In 1826, English periodical Monthly magazine or British register of literature, sciences, and the belles-lettres contained the line "I hope (though the wish is a cruel one) that my fair readers, if any such readers have deigned to follow me thus far, are on tenterhooks to know to whom the prize was adjudged."[5][6] In a letter to his wife the same year, American educator Francis Wayland (waiting for his promised appointment as President of Brown University) wrote "I was never so much on tenter hooks before."[7]

The word tenter is still used today to refer to production line machinery employed to stretch polyester films and similar fabrics. The spelling stenter is also found.

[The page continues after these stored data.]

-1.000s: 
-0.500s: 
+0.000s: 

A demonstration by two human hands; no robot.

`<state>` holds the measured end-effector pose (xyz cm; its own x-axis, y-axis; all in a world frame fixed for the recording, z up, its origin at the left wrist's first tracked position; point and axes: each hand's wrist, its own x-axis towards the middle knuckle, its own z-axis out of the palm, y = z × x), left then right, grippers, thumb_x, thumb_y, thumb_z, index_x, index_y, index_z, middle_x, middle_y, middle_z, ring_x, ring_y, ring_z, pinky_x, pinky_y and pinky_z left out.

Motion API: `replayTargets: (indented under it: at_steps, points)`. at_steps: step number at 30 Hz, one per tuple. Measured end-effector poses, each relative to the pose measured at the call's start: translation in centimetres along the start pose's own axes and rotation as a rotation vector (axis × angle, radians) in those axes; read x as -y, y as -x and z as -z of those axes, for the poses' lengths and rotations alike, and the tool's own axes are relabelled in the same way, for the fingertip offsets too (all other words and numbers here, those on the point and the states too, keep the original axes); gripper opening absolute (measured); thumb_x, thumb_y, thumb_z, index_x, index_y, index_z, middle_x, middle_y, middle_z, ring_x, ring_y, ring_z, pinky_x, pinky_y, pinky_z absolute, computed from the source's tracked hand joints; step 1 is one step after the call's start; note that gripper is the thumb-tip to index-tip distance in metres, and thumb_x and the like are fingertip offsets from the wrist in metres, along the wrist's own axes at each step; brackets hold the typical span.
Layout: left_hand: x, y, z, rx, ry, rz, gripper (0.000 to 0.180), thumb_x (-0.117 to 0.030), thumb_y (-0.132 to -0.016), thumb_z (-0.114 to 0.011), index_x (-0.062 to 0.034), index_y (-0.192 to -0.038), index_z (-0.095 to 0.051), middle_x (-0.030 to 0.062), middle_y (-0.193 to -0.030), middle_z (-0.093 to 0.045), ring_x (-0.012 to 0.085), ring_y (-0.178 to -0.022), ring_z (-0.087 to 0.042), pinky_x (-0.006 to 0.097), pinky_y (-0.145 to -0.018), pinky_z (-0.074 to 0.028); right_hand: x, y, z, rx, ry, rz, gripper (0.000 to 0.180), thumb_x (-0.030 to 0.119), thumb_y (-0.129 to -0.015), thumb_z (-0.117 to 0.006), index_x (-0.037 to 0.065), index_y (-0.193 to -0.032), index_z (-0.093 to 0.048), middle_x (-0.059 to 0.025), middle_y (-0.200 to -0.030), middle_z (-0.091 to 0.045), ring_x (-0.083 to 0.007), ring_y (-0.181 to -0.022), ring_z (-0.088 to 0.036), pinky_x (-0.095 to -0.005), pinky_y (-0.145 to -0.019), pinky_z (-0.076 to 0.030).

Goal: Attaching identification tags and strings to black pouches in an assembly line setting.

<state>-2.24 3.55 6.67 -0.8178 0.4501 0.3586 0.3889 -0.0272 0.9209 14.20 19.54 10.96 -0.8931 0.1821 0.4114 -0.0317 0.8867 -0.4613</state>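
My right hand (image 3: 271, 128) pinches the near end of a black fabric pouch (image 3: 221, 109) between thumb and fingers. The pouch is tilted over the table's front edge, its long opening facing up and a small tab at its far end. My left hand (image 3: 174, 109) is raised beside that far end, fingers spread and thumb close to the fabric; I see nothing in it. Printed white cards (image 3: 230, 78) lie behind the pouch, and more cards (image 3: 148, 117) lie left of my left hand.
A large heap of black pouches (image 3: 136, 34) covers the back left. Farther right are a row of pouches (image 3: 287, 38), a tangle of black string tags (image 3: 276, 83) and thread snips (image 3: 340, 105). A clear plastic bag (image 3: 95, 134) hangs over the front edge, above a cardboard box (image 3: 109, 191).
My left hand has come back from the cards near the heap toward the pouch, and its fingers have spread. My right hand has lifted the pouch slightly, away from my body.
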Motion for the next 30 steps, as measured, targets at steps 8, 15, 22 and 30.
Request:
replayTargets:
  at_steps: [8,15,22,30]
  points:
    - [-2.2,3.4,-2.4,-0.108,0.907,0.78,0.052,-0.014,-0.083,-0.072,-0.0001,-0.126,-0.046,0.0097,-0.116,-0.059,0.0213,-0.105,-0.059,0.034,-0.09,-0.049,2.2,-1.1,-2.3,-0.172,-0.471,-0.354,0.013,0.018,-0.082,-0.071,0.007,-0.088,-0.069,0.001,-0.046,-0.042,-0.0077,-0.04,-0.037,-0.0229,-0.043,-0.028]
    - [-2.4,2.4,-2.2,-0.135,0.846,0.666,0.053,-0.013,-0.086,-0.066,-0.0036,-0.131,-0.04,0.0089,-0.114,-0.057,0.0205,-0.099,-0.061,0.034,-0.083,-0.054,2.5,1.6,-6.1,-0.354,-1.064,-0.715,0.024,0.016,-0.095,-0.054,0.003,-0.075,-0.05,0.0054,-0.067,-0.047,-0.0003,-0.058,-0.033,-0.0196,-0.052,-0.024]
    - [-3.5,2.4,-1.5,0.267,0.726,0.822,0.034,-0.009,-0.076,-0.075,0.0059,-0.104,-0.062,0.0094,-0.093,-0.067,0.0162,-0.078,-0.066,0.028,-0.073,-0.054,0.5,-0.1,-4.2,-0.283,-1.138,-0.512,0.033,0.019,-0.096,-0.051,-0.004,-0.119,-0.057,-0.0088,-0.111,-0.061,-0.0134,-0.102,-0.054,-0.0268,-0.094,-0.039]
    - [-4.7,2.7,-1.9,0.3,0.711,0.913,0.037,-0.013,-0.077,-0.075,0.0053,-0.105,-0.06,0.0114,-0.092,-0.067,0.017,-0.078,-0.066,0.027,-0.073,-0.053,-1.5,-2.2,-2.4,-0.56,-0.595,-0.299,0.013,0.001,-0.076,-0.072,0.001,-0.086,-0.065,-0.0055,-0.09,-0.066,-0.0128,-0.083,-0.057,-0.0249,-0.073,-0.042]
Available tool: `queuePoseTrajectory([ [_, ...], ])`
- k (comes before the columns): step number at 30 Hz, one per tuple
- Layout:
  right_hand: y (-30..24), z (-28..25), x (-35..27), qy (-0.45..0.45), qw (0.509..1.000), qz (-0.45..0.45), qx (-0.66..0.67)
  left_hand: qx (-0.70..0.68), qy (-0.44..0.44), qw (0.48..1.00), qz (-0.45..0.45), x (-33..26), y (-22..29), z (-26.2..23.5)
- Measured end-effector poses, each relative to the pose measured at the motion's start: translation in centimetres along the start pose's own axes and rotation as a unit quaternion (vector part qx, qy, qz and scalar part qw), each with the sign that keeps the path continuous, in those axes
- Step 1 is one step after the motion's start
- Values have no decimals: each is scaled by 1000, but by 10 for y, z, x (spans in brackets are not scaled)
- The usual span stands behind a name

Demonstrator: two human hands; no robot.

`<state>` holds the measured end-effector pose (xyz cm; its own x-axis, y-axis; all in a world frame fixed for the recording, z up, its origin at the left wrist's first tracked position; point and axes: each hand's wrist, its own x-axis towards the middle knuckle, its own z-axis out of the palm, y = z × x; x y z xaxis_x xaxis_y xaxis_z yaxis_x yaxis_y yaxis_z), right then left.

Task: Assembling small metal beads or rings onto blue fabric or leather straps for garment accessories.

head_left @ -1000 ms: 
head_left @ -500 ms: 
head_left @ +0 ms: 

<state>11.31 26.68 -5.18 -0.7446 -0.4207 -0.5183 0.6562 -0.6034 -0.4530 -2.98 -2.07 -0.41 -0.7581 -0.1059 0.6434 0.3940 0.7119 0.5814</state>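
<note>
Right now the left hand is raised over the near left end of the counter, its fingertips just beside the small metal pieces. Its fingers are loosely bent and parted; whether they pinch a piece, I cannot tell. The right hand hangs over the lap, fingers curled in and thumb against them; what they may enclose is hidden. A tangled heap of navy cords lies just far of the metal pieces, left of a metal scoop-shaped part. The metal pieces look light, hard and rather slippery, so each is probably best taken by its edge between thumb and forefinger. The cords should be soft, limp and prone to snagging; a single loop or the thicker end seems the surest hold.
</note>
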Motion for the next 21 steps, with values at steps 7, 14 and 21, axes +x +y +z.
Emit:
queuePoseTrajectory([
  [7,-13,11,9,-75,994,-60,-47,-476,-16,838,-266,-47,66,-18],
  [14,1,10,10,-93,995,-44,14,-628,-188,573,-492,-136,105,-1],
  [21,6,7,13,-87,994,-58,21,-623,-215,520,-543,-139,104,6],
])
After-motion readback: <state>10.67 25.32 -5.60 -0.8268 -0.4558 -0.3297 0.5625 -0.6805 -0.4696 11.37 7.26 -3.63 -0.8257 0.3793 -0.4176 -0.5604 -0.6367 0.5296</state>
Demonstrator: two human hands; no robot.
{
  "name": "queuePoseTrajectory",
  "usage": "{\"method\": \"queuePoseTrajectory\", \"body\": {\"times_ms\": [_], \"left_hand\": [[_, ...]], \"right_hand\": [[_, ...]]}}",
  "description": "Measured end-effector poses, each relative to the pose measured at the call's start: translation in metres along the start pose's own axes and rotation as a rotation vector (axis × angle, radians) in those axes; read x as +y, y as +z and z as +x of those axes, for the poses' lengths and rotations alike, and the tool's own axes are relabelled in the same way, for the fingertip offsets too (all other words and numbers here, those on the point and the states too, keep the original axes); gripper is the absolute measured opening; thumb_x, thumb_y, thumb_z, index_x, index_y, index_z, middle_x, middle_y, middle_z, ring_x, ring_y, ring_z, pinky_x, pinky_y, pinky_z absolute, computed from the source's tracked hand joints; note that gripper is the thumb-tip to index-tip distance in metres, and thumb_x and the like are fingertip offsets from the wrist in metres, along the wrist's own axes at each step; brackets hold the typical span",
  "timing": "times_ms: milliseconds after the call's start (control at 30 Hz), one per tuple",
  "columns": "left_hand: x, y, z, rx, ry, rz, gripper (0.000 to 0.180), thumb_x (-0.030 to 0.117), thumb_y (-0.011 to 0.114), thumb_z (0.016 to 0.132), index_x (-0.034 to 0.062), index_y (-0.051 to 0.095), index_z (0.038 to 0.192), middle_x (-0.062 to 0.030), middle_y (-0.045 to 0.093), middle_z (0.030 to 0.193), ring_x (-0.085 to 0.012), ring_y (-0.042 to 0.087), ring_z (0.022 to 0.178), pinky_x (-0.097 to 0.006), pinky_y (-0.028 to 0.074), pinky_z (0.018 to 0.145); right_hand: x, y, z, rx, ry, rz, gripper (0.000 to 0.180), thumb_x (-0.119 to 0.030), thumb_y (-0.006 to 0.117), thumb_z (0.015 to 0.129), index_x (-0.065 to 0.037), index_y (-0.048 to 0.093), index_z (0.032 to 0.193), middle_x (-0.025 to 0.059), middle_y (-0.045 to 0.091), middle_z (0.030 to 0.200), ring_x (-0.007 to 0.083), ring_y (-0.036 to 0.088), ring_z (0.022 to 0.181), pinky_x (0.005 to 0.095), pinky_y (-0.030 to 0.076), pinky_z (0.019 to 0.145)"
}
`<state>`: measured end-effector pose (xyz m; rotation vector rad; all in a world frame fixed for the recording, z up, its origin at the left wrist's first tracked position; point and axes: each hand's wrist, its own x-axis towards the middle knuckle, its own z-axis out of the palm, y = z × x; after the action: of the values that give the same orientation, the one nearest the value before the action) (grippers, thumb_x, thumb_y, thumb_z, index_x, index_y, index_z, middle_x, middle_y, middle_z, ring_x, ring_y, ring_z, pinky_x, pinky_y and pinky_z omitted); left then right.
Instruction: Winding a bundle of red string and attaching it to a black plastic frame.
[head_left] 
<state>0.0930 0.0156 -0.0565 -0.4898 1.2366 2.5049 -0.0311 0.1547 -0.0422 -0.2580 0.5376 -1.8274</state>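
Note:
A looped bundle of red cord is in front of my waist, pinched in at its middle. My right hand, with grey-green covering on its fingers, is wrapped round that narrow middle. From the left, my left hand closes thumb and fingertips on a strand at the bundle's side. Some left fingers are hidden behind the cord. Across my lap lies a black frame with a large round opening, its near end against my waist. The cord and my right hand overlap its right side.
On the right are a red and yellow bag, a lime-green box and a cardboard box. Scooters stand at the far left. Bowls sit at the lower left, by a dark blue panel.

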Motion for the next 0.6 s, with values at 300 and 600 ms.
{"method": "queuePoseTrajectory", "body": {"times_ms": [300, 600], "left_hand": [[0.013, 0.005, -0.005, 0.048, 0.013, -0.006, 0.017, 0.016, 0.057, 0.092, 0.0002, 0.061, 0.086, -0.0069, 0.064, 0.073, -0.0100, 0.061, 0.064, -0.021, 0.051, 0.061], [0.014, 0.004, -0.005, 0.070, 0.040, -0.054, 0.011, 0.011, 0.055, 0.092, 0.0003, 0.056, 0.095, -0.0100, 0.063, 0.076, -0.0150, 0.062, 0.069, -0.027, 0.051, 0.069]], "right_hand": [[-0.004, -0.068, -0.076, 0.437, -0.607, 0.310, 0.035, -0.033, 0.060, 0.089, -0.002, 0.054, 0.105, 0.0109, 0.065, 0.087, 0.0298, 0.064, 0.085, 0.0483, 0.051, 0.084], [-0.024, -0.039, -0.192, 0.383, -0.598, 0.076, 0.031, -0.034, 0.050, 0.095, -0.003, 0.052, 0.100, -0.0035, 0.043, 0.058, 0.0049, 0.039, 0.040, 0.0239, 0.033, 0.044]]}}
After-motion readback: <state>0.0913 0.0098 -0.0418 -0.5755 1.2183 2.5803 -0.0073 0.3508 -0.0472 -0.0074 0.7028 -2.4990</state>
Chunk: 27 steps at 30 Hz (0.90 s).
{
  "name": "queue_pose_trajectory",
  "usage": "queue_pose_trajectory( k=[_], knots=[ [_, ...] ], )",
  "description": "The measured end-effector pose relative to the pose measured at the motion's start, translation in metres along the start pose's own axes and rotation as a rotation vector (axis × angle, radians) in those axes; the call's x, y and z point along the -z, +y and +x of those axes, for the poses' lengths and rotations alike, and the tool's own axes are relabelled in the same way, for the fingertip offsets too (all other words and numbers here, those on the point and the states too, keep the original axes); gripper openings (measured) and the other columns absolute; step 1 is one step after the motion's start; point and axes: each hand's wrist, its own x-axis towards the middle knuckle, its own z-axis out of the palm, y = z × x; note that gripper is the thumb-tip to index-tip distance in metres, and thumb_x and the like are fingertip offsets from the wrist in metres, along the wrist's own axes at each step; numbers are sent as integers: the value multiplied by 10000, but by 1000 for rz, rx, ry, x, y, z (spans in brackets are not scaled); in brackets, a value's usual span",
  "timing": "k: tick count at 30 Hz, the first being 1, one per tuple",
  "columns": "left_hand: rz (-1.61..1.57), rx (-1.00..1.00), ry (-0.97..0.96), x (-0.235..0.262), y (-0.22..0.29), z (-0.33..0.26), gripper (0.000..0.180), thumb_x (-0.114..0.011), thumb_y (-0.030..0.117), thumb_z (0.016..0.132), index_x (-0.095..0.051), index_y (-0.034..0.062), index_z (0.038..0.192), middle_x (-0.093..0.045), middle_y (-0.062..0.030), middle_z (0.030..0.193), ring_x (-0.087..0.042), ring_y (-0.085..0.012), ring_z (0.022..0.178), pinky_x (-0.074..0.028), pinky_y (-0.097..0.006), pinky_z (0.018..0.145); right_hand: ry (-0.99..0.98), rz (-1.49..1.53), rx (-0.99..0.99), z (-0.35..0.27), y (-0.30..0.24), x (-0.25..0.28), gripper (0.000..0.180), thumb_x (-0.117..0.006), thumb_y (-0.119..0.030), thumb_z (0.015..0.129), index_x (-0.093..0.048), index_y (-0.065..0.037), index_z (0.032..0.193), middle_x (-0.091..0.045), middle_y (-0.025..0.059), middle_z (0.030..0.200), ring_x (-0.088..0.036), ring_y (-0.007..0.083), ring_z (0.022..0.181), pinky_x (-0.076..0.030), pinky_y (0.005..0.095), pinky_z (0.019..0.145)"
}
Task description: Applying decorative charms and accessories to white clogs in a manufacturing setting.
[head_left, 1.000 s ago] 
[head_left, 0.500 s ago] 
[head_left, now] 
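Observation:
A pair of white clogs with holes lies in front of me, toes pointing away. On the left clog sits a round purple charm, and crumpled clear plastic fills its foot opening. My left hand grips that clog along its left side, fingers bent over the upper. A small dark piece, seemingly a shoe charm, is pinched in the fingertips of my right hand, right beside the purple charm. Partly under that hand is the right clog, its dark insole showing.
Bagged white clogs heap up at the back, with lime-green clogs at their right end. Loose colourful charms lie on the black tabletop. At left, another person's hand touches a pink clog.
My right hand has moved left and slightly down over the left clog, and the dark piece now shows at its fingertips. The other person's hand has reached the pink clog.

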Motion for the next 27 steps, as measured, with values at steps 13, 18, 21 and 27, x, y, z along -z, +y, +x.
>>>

  1. Cloth making in Trowbridge, from the Trowbridge Museum Website
  2. Origin of the phrase "on tenterhooks"
  3. Full text of the play Broken Heart, John Ford 1633
  4. The general history of Europe, London [England] 1688–1693, republished in Early English newspapers, Microfilm, Woodbridge, Conn. Primary Source Microfilm, an imprint of Gale Group, 2000; reel 1,364.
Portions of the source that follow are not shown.